Am 20. März 2026 traf sich die europäische Drohnen-Community in Bozen zum START2-Abschlussevent. Bergretter, Forschende und Entwickler aus Österreich, Italien und Deutschland tauschten sich über den operativen Einsatz von UAS in alpinen Notfällen aus.
Das SIENA-Team war mit zwei Schwerpunkten vertreten: Dr. Gernot Paulus präsentierte die aktualisierte Version unseres webbasierten Risikobewertungs-Tools, das nun gezielt auf Basis des Feedbacks von Rettungskräften optimiert wurde.
Anschließend nahm Dariia Strelnikova an der Podiumsdiskussion zur Zukunft der Drohnentechnologie in der Bergrettung teil.
Der Tag war geprägt von praxisnahen Impulsen: von leichten UAS und Transportdrohnen über medizinische Evakuierungsstudien bis hin zu autonomen Flugalgorithmen und KI-gestützter Flugplanung.

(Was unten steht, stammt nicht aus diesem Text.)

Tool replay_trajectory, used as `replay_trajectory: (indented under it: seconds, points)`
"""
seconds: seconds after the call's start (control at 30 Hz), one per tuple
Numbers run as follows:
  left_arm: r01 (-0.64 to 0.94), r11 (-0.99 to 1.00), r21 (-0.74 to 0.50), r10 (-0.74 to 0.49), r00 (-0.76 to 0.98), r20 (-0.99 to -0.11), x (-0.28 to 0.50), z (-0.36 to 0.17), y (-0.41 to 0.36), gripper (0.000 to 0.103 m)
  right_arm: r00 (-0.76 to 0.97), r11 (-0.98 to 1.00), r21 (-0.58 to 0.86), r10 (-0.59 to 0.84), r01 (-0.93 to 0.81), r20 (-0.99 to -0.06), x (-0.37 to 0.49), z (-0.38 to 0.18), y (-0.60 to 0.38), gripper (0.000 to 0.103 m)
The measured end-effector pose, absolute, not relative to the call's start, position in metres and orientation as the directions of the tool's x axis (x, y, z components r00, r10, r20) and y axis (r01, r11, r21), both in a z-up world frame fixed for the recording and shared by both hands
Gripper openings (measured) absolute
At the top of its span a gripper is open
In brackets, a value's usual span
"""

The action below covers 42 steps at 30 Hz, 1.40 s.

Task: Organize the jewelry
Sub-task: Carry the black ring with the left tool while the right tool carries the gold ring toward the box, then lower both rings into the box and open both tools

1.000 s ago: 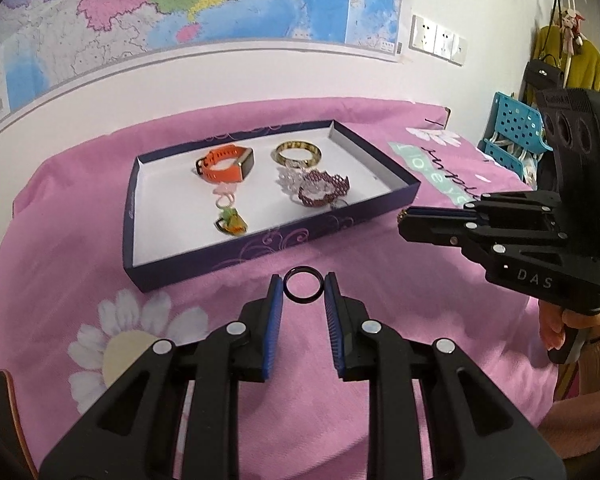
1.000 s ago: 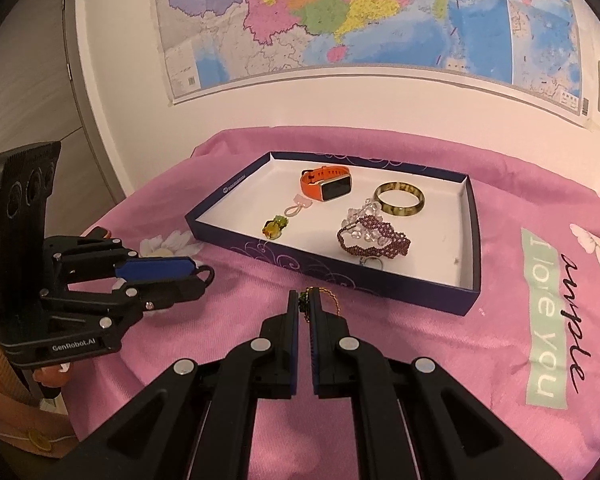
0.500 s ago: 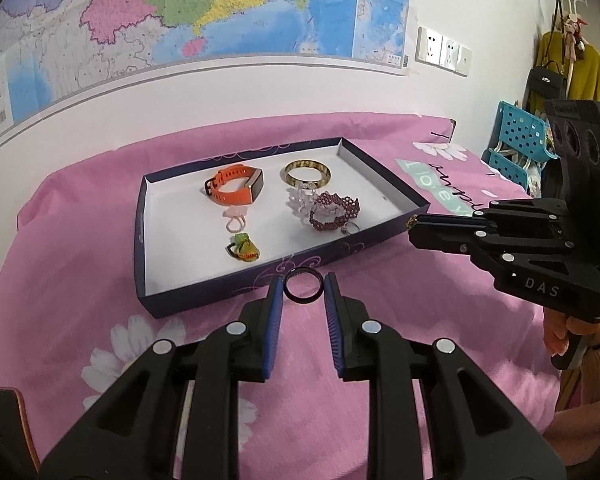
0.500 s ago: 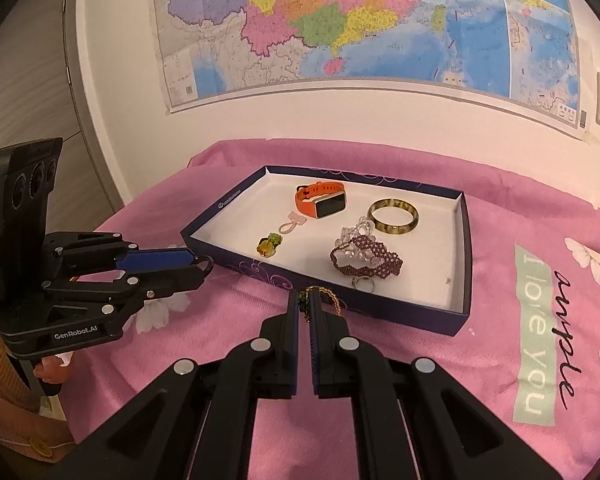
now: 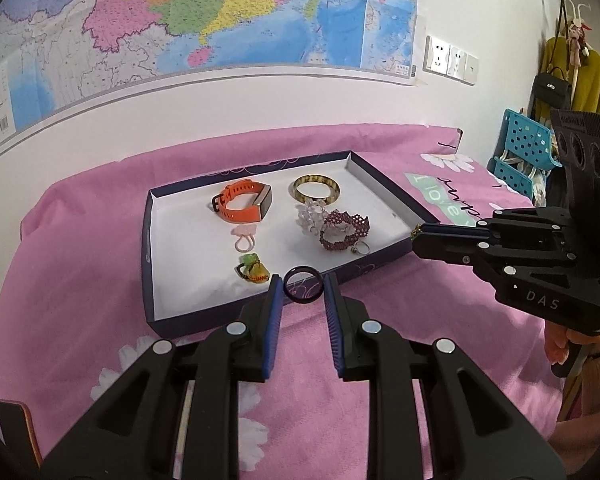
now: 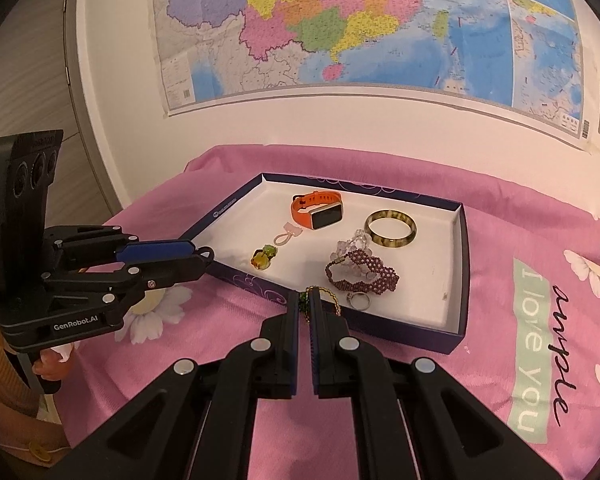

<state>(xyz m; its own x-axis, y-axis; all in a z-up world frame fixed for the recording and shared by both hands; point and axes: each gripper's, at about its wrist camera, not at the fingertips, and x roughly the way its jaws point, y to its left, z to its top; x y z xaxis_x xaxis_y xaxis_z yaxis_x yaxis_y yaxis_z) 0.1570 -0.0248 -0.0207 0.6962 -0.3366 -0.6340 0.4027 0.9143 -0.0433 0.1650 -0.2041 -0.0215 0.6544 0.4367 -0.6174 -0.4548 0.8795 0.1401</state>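
**Two pieces held at the tray's near edge**

The dark ring [image 5: 303, 290] sits upright between the blue pads of the left tongs [image 5: 302, 293], which are closed on it from both sides, just short of the near wall of the navy tray [image 5: 260, 307]. The right tongs [image 6: 304, 305] are pinched nearly together on a thin gold chain [image 6: 332, 299] with a small dark green bead at the pinch; its loop hangs out beside the fingertips, close to the tray's near wall.

The step in hand looks like delivery: both pieces are gripped and poised at the tray, neither yet inside. The next move probably calls for carrying each piece over the low wall to a bare patch of the white floor, then opening the tongs gently so the ring does not roll and the chain does not snag on the beaded bracelets.

Inside the tray I count seven pieces: one orange watch [image 5: 242, 203], one amber bangle [image 5: 315, 189], one clear beaded bracelet [image 5: 310, 216] touching one maroon beaded bracelet [image 5: 343, 232], one small silver ring [image 6: 359, 301] just beside the maroon one, one pale pink ring [image 5: 244, 239], and one green-and-yellow ring [image 5: 253, 271]. With the two held pieces, that makes nine.

The tray rests on a pink flowered cloth [image 5: 80, 240] over the bench, with a map [image 5: 220, 12] on the wall behind.
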Motion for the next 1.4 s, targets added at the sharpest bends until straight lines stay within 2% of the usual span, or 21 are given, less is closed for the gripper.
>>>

Die abschließende Diskussion bündelte die Erkenntnisse aus START2 und skizzierte klare nächste Schritte – standardisierte Risikoprotokolle, bessere Ausbildung, Test-Sandboxes für neue Ansätze und die operative Verzahnung von Rettung, Industrie und Forschung.
START2 endet hier nicht. Es markiert den Übergang von der Projektphase zur langfristigen Zusammenarbeit. Wir danken den Organisatoren, den Rettungsteams und unseren Partnern für den intensiven Austausch und freuen uns auf die nächsten Schritte.
Zur besseren Lesbarkeit wird in diesem Text auf die gleichzeitige Verwendung männlicher, weiblicher und diverser Sprachformen verzichtet. Sämtliche Personenbezeichnungen gelten gleichermaßen für alle Geschlechter.